- IATA: none; ICAO: none; FAA LID: 2S1;

Summary
- Airport type: Public
- Owner/Operator: King County Airport District #1
- Location: Vashon Island, Washington, USA
- Elevation AMSL: 316 ft / 96 m
- Coordinates: 47°27′31″N 122°28′27″W﻿ / ﻿47.45861°N 122.47417°W
- Interactive map of Vashon Municipal Airport

Runways
| Direction | Length |  | Surface |
| ft | m |
| 17/35 | 2,001 | 610 | Turf |

Helipads
| Number | Length |  | Surface |
| ft | m |
| H1 | 98 | 30 | Turf |

Statistics (2022)
- Aircraft operations: 2,000
- Based aircraft: 28
- Sources: FAA, WSDOT

= Vashon Municipal Airport =

Vashon Municipal Airport is a municipal airport on Vashon Island in King County, Washington, United States. The airport is one of the few public airports in Washington State with only a grass runway.

== Facilities and aircraft ==
Vashon Municipal Airport covers an area of 20 acre at an elevation of 316 ft above mean sea level. It has one runway and one helipad, both with turf surfaces: 17/35 is 2001 × 60 ft and H1 is 98 × 98 ft.
The airport contains a sculpture commemorating a 1968 UFO sighting.
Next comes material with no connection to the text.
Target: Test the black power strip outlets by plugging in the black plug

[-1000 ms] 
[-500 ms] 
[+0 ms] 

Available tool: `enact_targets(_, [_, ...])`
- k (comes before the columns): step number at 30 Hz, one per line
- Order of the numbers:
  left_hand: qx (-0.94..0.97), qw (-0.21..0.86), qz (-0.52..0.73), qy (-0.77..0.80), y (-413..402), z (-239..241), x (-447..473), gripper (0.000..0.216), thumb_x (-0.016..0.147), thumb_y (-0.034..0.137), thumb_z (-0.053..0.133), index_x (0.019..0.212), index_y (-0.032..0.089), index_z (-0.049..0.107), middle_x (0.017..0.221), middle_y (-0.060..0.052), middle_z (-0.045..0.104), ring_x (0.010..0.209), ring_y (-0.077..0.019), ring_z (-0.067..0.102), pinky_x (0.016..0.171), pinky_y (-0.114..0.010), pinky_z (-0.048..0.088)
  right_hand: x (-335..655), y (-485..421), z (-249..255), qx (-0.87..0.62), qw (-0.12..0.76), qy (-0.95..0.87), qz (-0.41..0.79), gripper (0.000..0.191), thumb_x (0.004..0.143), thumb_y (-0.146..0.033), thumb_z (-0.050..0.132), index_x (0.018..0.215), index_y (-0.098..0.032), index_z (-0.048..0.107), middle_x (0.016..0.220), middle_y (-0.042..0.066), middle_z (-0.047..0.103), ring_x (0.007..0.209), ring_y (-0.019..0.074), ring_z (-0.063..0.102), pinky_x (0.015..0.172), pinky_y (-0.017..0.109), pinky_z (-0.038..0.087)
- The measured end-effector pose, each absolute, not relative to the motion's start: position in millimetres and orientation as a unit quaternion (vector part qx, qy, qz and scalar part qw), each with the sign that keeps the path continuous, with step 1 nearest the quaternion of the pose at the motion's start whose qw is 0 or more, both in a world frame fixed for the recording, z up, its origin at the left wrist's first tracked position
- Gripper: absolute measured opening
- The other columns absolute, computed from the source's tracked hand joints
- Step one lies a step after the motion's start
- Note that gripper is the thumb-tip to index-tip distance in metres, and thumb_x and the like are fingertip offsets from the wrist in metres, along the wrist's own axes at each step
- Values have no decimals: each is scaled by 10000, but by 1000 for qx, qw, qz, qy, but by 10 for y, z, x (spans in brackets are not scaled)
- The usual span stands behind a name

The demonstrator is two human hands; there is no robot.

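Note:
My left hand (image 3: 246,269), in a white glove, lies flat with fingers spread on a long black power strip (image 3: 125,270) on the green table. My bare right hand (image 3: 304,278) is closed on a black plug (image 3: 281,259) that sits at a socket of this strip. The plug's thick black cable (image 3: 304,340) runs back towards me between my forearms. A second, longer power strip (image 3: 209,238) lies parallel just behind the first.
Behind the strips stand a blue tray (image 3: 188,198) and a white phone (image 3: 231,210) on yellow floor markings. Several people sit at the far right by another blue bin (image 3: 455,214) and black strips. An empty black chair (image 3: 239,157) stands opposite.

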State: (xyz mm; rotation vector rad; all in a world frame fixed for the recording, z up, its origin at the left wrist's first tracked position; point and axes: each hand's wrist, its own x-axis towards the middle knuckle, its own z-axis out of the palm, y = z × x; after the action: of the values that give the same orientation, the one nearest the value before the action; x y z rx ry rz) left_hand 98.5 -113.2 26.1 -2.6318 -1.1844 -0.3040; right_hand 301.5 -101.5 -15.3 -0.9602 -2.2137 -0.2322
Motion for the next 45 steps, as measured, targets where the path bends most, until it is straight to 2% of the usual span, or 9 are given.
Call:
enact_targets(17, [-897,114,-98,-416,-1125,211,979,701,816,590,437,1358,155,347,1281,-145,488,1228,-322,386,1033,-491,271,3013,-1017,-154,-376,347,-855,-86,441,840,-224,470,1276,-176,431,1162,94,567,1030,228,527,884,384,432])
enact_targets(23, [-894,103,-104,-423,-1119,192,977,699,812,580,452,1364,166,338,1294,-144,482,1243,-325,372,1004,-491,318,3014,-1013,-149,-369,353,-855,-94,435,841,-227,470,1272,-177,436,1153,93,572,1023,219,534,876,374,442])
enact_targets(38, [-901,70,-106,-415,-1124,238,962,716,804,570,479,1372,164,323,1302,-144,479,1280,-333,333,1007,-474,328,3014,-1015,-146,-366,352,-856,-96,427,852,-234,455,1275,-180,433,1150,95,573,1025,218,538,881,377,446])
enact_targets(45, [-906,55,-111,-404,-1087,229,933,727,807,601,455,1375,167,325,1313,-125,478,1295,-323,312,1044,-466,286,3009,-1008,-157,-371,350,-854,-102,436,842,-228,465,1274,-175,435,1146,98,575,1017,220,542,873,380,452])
For the 12-month period ending December 31, 2022, the airport had 2,000 aircraft operations, an average of 38 per week: all general aviation. At that time there were 28 aircraft based at this airport: all single-engine.

== Commercial air service ==
Vashon Island Air provides FAA Part 135 Air Charter Service on the island.